Art is an expression of desire. In the case of landscape painting
it's the soul's desire to escape the daily entrapments of the mind's concerns. The landscape is a metaphor for the soul's going forth. Emerson wrote eloquently of the liberation he found in the woods in his essay "Nature," (opens a new window) whence comes the quote on the homepage of this website. Spiritual liberation as expressed by the Transcendentalists of the mid 1800s was a strong influence on the American landscape painters of that era--the Luminists and the Hudson River School--and continues to influence contemporary American landscape painting, even while we redefine humanity's relation to the natural world we inhabit.
Through art we attempt to possess, to inhabit, to identify with or become one with a thing or a place. The ancient cave painters painted what they hungered for, the animals that provided their sustenance. In the same way, landscape painting can reflect a spiritual hunger.

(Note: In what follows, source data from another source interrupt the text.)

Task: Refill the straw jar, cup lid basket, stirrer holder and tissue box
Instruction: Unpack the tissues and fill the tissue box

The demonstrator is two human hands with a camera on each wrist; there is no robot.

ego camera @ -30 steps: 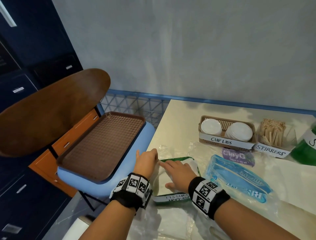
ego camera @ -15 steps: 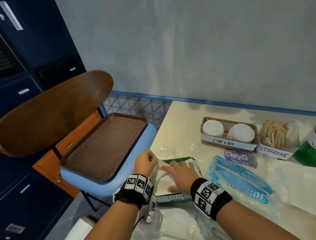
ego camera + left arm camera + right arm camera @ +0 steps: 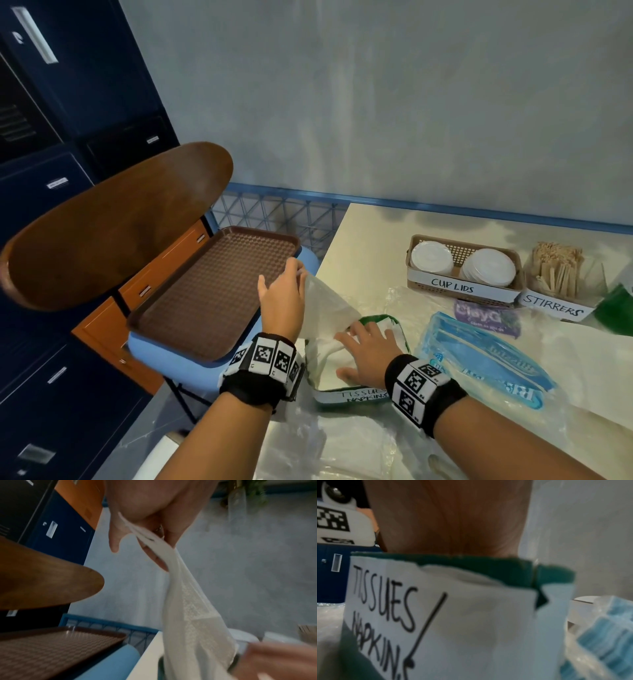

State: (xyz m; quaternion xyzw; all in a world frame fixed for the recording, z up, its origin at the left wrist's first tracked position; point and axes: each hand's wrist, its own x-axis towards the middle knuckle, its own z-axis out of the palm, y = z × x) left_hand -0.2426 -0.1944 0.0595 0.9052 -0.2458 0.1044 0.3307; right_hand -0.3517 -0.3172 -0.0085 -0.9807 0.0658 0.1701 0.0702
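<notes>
A green tissue box point(image 3: 346, 397) labelled "TISSUES NAPKINS" point(image 3: 388, 609) sits at the table's front left corner, with white tissues inside. My right hand point(image 3: 366, 353) lies flat with straight fingers on the tissues in the box. My left hand point(image 3: 284, 298) pinches the top of one white tissue point(image 3: 322, 308) point(image 3: 187, 601) and holds it raised above the box, stretched up from the stack. Further back stand the cup lid basket point(image 3: 462, 274) with two stacks of white lids, the stirrer holder point(image 3: 558, 284) with wooden sticks, and a green straw jar point(image 3: 616, 308) at the right edge.
A brown tray point(image 3: 212, 294) rests on a blue chair seat left of the table. Blue tissue packs in clear plastic point(image 3: 479, 363) and a purple packet point(image 3: 486, 317) lie right of the box. Loose clear plastic point(image 3: 325, 445) covers the table's front. Dark cabinets stand at left.
My left hand rose from the box edge, lifting a tissue up and away from the stack. My right hand stayed pressed on the tissues in the box.
</notes>
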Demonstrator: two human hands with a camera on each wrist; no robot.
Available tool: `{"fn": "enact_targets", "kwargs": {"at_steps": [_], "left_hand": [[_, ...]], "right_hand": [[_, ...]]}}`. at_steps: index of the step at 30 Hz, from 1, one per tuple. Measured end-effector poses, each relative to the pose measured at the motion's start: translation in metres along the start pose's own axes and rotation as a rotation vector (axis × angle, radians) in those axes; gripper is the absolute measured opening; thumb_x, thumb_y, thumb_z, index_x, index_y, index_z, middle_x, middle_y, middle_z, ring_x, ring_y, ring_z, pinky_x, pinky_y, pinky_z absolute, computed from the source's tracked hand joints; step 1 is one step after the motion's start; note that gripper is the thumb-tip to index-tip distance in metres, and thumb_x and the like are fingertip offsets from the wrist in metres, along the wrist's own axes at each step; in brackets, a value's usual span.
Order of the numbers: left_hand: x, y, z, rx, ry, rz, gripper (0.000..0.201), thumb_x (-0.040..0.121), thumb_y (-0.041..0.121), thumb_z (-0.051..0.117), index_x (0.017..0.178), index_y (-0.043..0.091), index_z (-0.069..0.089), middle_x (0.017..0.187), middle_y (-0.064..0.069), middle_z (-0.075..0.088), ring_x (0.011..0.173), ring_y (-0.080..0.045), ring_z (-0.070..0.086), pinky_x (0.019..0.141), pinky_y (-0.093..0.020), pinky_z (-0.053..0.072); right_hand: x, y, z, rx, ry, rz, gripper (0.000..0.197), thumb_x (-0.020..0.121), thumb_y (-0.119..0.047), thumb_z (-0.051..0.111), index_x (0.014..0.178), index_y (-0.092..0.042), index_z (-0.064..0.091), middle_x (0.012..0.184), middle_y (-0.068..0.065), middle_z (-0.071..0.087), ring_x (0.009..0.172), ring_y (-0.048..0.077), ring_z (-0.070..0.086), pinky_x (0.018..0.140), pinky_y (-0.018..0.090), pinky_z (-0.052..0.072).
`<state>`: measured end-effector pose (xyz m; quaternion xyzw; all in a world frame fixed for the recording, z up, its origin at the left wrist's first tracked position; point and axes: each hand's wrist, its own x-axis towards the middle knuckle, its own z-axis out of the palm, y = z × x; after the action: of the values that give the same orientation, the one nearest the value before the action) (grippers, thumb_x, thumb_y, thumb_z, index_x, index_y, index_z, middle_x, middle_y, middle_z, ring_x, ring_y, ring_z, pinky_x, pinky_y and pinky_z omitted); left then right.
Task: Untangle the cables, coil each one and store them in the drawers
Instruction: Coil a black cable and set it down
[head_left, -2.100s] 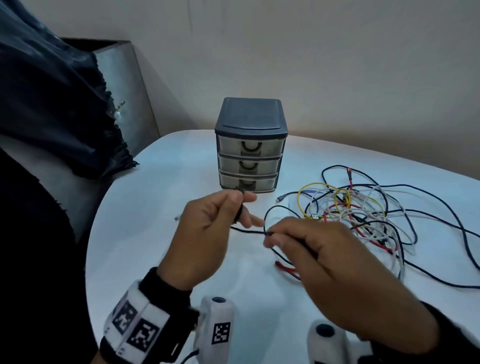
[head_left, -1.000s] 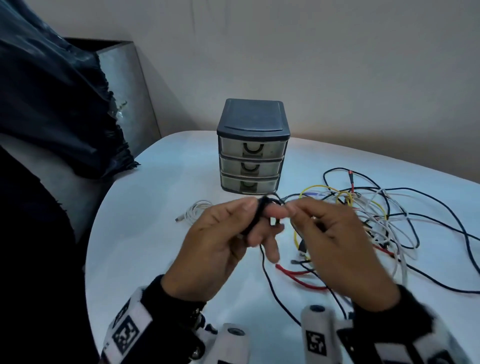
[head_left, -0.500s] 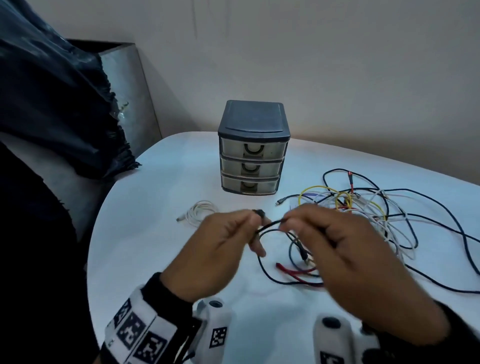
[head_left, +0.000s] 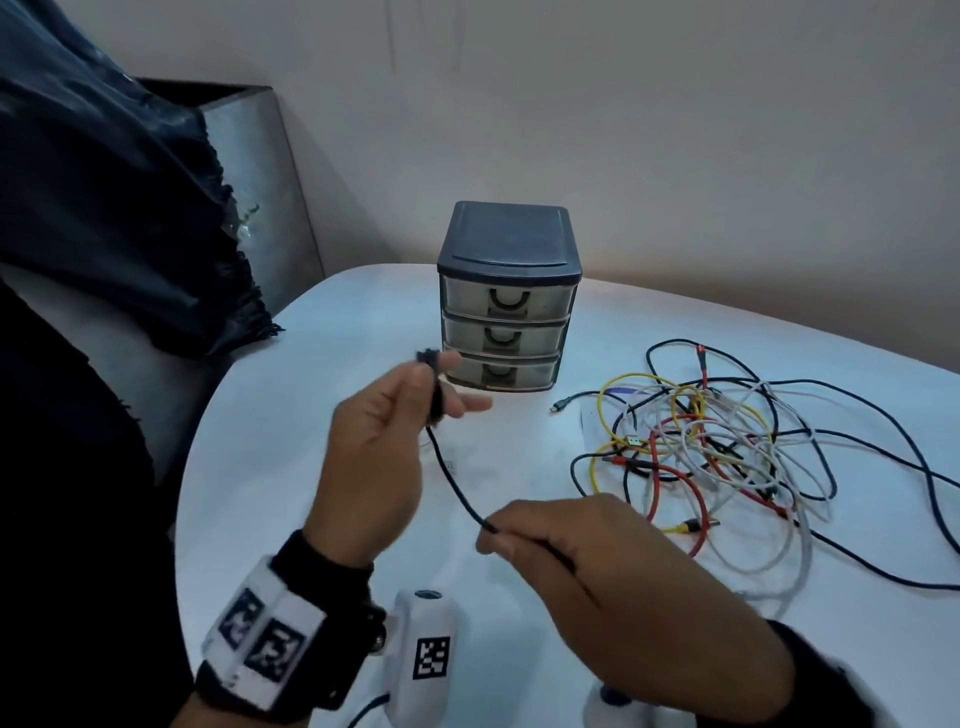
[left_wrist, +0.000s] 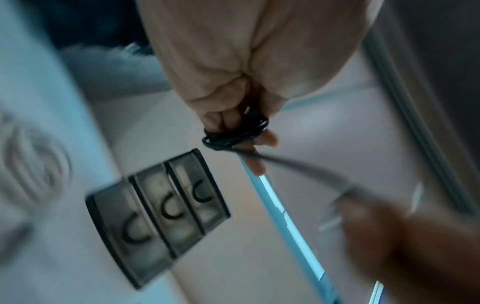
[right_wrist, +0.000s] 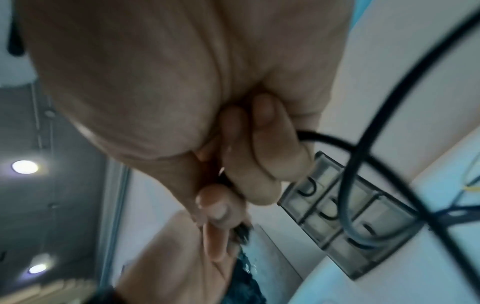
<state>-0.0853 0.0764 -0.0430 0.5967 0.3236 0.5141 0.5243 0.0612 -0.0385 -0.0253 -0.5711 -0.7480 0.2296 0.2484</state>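
A white rounded tabletop (head_left: 311, 467) fills the frame's centre below a plain wall. Left hand (head_left: 374, 457) pinches the coiled black cable (head_left: 457, 488); right hand (head_left: 613, 561) pinches its strand. Drawers (head_left: 506, 301) stand upper centre.

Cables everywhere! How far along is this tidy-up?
Early on. A white cable lies coiled on the table. The left hand holds a black cable partly wound, fed by the right hand. The tangled pile remains, and all three drawers are closed.
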Motion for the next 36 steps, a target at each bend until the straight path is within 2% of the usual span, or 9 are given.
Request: {"fn": "enact_targets", "kwargs": {"at_steps": [4, 8, 11, 14, 18, 23, 28, 33, 36], "left_hand": [[-0.016, -0.007, 0.011, 0.365, -0.355, 0.0, 0.041, 0.099, 0.037, 0.039, 0.08, 0.016, 0.068, 0.072, 0.011, 0.07, 0.081, -0.009, 0.068, 0.086, -0.036, 0.048], [-0.026, 0.013, 0.016, -0.166, -0.581, -0.203, 0.039, 0.099, 0.027, 0.043, 0.094, 0.0, 0.071, 0.059, 0.005, 0.053, 0.059, -0.022, 0.061, 0.084, -0.032, 0.048], [-0.02, 0.025, 0.016, -0.539, -0.46, -0.185, 0.033, 0.095, 0.028, 0.055, 0.097, 0.002, 0.075, 0.056, 0.006, 0.048, 0.055, -0.02, 0.06, 0.086, -0.028, 0.052], [-0.008, 0.025, 0.008, -0.646, -0.155, -0.136, 0.041, 0.097, 0.028, 0.044, 0.099, -0.001, 0.072, 0.06, 0.002, 0.051, 0.066, -0.019, 0.065, 0.086, -0.027, 0.054], [-0.004, 0.007, 0.004, -0.197, -0.066, -0.045, 0.039, 0.101, 0.032, 0.043, 0.095, 0.001, 0.065, 0.076, 0.005, 0.066, 0.087, -0.022, 0.073, 0.088, -0.025, 0.052], [-0.019, 0.002, 0.015, 0.357, -0.348, 0.052, 0.038, 0.1, 0.041, 0.04, 0.07, 0.028, 0.06, 0.078, 0.012, 0.07, 0.086, -0.008, 0.068, 0.086, -0.025, 0.047], [-0.025, 0.019, 0.017, -0.246, -0.568, -0.16, 0.039, 0.099, 0.036, 0.046, 0.09, 0.013, 0.075, 0.058, 0.003, 0.047, 0.055, -0.022, 0.058, 0.08, -0.028, 0.046], [-0.016, 0.027, 0.008, -0.673, -0.395, -0.181, 0.044, 0.089, 0.043, 0.056, 0.095, 0.004, 0.076, 0.054, 0.008, 0.046, 0.048, -0.012, 0.055, 0.083, -0.027, 0.054], [-0.009, 0.033, 0.001, -0.763, -0.181, -0.173, 0.047, 0.094, 0.036, 0.042, 0.09, 0.004, 0.076, 0.056, 0.006, 0.045, 0.053, -0.011, 0.056, 0.084, -0.025, 0.055]], "right_hand": [[-0.008, 0.005, -0.031, 0.075, 0.342, -0.011, 0.021, 0.096, -0.041, 0.046, 0.093, -0.031, 0.064, 0.079, -0.007, 0.066, 0.069, 0.011, 0.06, 0.066, 0.026, 0.048], [0.001, 0.031, -0.034, 0.17, 0.563, 0.069, 0.018, 0.094, -0.041, 0.053, 0.087, -0.033, 0.068, 0.066, 0.005, 0.064, 0.06, 0.026, 0.057, 0.058, 0.035, 0.045], [0.01, 0.041, -0.006, 0.167, 0.429, 0.11, 0.021, 0.1, -0.028, 0.054, 0.085, -0.027, 0.069, 0.053, -0.011, 0.05, 0.047, 0.006, 0.043, 0.05, 0.017, 0.038], [0.007, 0.032, 0.015, 0.089, 0.215, 0.087, 0.021, 0.101, -0.032, 0.051, 0.089, -0.026, 0.067, 0.056, -0.012, 0.051, 0.051, 0.007, 0.044, 0.055, 0.022, 0.038], [-0.004, 0.003, 0.005, 0.011, 0.013, -0.033, 0.028, 0.102, -0.038, 0.043, 0.092, -0.02, 0.062, 0.061, -0.008, 0.049, 0.056, 0.009, 0.044, 0.055, 0.02, 0.031], [-0.014, -0.003, -0.036, 0.07, 0.356, -0.034, 0.02, 0.093, -0.046, 0.045, 0.091, -0.036, 0.063, 0.067, -0.015, 0.063, 0.058, 0.006, 0.056, 0.057, 0.018, 0.042], [-0.002, 0.022, -0.036, 0.255, 0.605, 0.044, 0.022, 0.087, -0.049, 0.053, 0.084, -0.034, 0.07, 0.064, 0.013, 0.061, 0.06, 0.033, 0.054, 0.056, 0.04, 0.045], [0.012, 0.038, 0.007, 0.365, 0.313, 0.163, 0.02, 0.099, -0.033, 0.056, 0.084, -0.031, 0.071, 0.051, 0.0, 0.04, 0.046, 0.014, 0.03, 0.049, 0.023, 0.028], [0.009, 0.031, 0.021, 0.268, 0.115, 0.143, 0.021, 0.1, -0.029, 0.054, 0.091, -0.025, 0.072, 0.054, -0.006, 0.052, 0.045, 0.006, 0.037, 0.05, 0.016, 0.029]]}}
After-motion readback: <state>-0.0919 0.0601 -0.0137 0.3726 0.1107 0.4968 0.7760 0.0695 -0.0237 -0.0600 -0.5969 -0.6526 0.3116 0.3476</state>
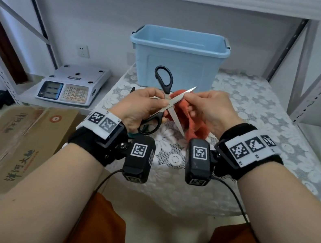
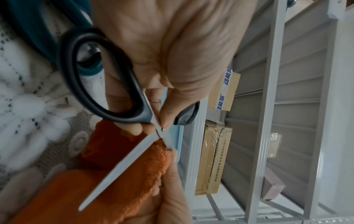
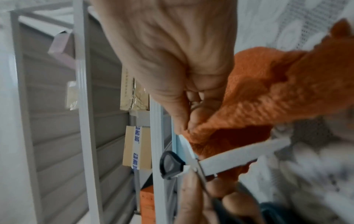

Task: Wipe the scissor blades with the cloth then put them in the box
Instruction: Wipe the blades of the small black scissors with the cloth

Not long ago we were on an excursion in western Michigan, driving
around in the woods at sundown. We were cruising a back road which
paralleled Lake Michigan looking for a likely turn-off to the lake,
which we found before too long. The road finally ended at a small
parking lot, where stairs went up the landward side of a giant sand
dune, a common feature of Great Lakes coastlines. The stairs went
up and up. Out of breath, we reached the top of the dune and gazed
out over the great lake. The sun had just set. Soft gray and yellow
clouds covered most of the vast sky and played their colors on the
almost-still lake spread out before us in three directions. We fell
silent for a while, and when we finally spoke we said, "amazing,"
"incredible." What exactly was it that made us feel like
that? It was one of those moments when natural beauty just overtakes
you--a "transparent eyeball" moment.
It's that feeling that I am searching for
in my work. It's not a matter of trying to render the place photographically;
I try to paint the feeling of being in that place. I use the landscape
as a way to explain to myself the feeling of being.
"A man's life is nothing but an extended trek through the detours of art to recapture those one or two moments when his heart first opened."
--Camus
For me, the process of creating should have at its core a contemplative, spiritual understanding of the landscape--the transparent eyeball thing.
I live in the Detroit area, a gritty urban
hub of America's industrial rust belt. In light of that one could
say painting pastoral landscapes is escapist, and I wouldn't argue.
Lately, though, I've become interested in urban landscapes, factories,
refineries, railroad tracks, trucks and dumpsters and oil barrels.
These things can evoke feelings too. Buildings, city streets, bridges,
these are things that show up in my dreams. I'm not as certain about
the feelings such places arouse as I am with the coasts, for example.
Painting these pictures becomes an examination of those feelings.
This work doesn't attempt to be ambitious art, in the art-historical sense. Look elsewhere for PoMo Irony. Mine is not an art of strategy, of épater le bourgoisie. What I have to say functions more as an emotional response to my surroundings.